The AS3 above uses two "sound" objects. One holds the audio data of our mp3 file, which is loaded from an external file at runtime. The other sound object is the one that actually plays sounds. There are few comments which explain basically what's going on, but it's important to understand a few core concepts:

We use an eventlistener to populate the "outgoing" sound object with wavdata, just before it gets played (sent to the sound card). It's also this data that we interrogate, just before sending it to the soundcard, to decide which mouth shape to display.

To play a sound, we simply say from which point in the loaded sound data we want to start extracting the wavdata bytes. When we've reached the end of the sample section, we stop the audio from playing.

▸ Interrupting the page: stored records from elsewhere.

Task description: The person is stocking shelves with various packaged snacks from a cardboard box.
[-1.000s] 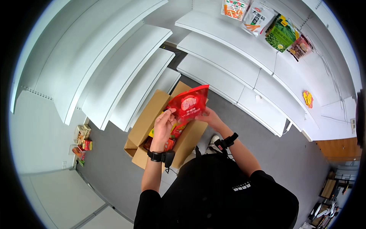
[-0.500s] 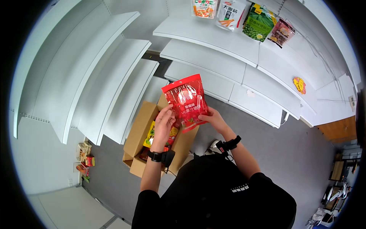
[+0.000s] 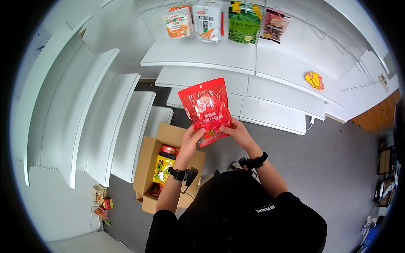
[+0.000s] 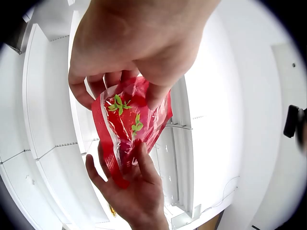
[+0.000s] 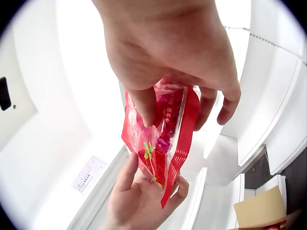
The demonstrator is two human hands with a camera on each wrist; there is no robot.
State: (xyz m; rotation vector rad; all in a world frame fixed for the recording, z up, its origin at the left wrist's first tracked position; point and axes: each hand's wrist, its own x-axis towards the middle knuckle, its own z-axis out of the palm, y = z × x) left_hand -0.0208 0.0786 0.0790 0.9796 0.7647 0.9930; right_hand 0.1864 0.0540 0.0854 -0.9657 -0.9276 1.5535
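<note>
Holding red bag [image 3: 205, 106] upright, left hand [image 3: 195, 136] and right hand [image 3: 236, 131] fingers pinching lower corners; printed front toward person, likely for reading.

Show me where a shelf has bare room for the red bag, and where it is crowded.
Bare: the white shelf just under the four hanging snack bags, the lower shelves behind the red bag, and the long shelves at left. Crowded: the cardboard box, full of packets, and the hanging row itself.
</note>
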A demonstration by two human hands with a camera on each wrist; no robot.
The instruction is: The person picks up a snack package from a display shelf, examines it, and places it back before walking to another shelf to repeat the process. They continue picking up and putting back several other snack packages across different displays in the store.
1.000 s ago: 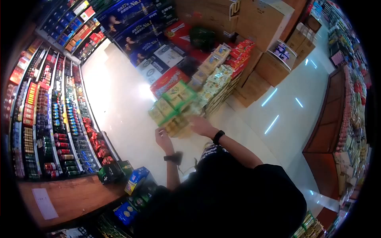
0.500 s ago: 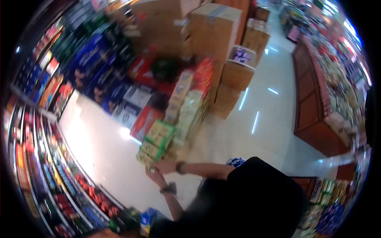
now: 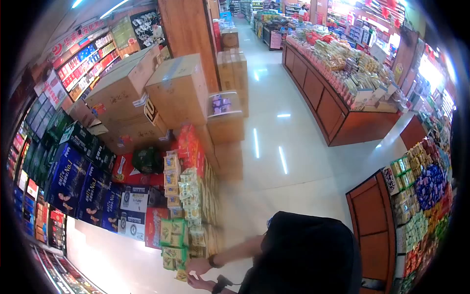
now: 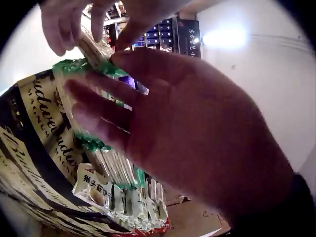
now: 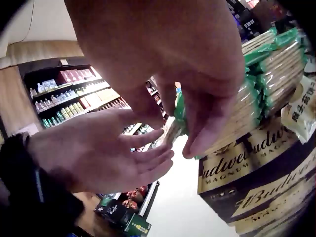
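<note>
R hand [image 5: 168, 54] is partly closed, pinching a small green-edged pkt [image 5: 173, 129] btwn thumb & fingers, w/ L hand [image 4: 192, 118] open beside it, fingers near straight & loosely spread, prob. touching the pkt's edge, tho the view's partly blocked. Pkt is at the near end of the stacked green-trimmed packs [image 5: 281, 69], which sit on Budweiser cartons [image 5: 232, 170] w/ white sachets [image 4: 94, 187] alongside.
</note>
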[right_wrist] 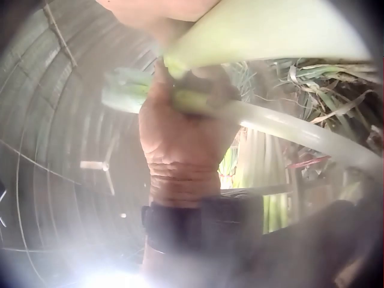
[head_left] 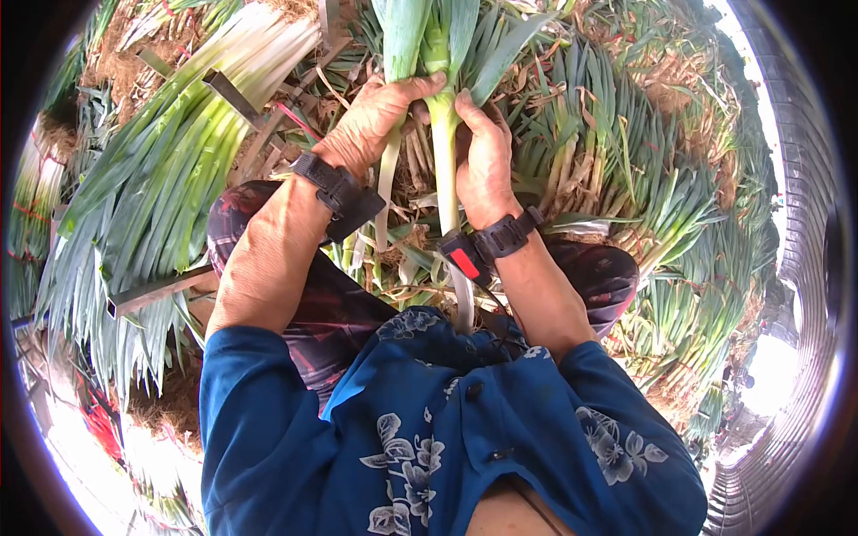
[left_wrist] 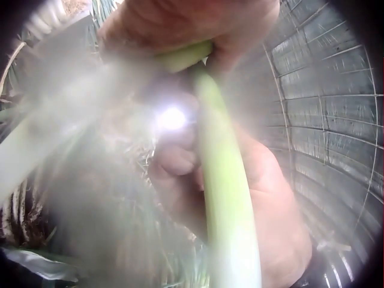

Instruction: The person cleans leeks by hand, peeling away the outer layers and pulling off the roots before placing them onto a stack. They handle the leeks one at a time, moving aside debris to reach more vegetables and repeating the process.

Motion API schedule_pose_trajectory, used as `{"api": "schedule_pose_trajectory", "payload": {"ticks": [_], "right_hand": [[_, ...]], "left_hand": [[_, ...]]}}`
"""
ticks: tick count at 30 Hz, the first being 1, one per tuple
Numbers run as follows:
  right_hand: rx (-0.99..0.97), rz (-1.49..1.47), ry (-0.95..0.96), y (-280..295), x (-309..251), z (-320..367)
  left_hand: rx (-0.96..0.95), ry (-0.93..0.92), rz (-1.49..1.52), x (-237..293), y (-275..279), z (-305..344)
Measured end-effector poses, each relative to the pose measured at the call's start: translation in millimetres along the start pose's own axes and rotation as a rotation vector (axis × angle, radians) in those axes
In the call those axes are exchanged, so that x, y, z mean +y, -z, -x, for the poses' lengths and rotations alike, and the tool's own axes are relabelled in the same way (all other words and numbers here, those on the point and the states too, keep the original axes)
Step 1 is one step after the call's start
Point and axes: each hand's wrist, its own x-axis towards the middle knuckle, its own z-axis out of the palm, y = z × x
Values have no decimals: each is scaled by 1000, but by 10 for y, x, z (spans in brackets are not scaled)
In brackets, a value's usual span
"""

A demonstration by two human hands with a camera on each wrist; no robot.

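In the head view, my left hand [head_left: 380, 116] grips a thinner leek [head_left: 389, 183], its thumb reaching across to a thicker leek [head_left: 445, 170]. My right hand [head_left: 487, 165] holds that thicker leek from the other side, thumb near where the leaves part. Both white ends point down toward the lap. The left wrist view has my left hand [left_wrist: 192, 24] above and my right hand [left_wrist: 264, 210] behind a pale green stalk [left_wrist: 225, 174]. In the right wrist view my left hand [right_wrist: 183, 135] is round a stalk [right_wrist: 300, 135], under part of my right hand [right_wrist: 162, 12]. Some fingers are hidden.
A large pile of leeks [head_left: 179, 170] lies at the left against metal bars [head_left: 232, 98]. More leeks [head_left: 599, 125] cover the ground at the right, with tied bundles [head_left: 31, 205] at the far left. The knees are bent on both sides.
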Motion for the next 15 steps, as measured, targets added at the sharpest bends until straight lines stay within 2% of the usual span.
{"api": "schedule_pose_trajectory", "payload": {"ticks": [3,7,11,13,14,15], "right_hand": [[32,-39,-57,257,84,-62],[259,-50,-138,422,110,46],[356,-263,-249,782,168,66],[525,-458,-343,1014,204,24],[549,-421,-334,1120,217,28],[529,-519,-353,1228,214,22]], "left_hand": [[-47,41,-5,22,7,17],[-27,54,-11,-16,-5,13],[-2,63,23,-107,19,-33],[-9,54,32,-101,84,-73],[22,13,17,-36,36,-19],[57,6,44,-48,61,-46]]}}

The trickiest part in all this is to convert the label data from Audacity into "sample data offset" values, to get the audio to start/stop at the correct place. The labels in Audacity are placed according to how many seconds have elapsed. But Flash works with "samples" not time-based data.

Knowing that Flash uses four bytes for each sample, we can work out that one second of audio data, recorded at CD-quality 44.1khz should contain 44100 * 8 = 352800 bytes. So if we start extracting the sample data from our loaded mp3 file, 352800 bytes in, we effectively start playback one second into the audio. Similarly, to start playback from 5 seconds in, we need to start extracting the audio sample data from byte 44100 * 8 * 5 = 1,764,000.

To reduce our file sizes (and decrease the overhead in manipulating files) we recorded our mp3 samples in mono, at 11025hz. This means that instead of 8 bytes per sample, we're only using 4 (since there's no left/right track, just 4-bytes per sample for a single, mono track). So we need to calculate our byte offset as:

startByte= 11025 * 4 * timeInSeconds


Here's the result: http://www.nerdclub.co.uk/lipsync_demo.htm



Still to do - load the "cue points" from an external file (rather than embed them into the AS3 code) but this should be a relatively trivial matter; we've managed to demonstrate the idea works in principle. And once we can load "cue points" from an external file, as well as the actual mp3 audio, there's no reason why we can't include user-editable commentary in our fantasy football game. Now that would be exciting!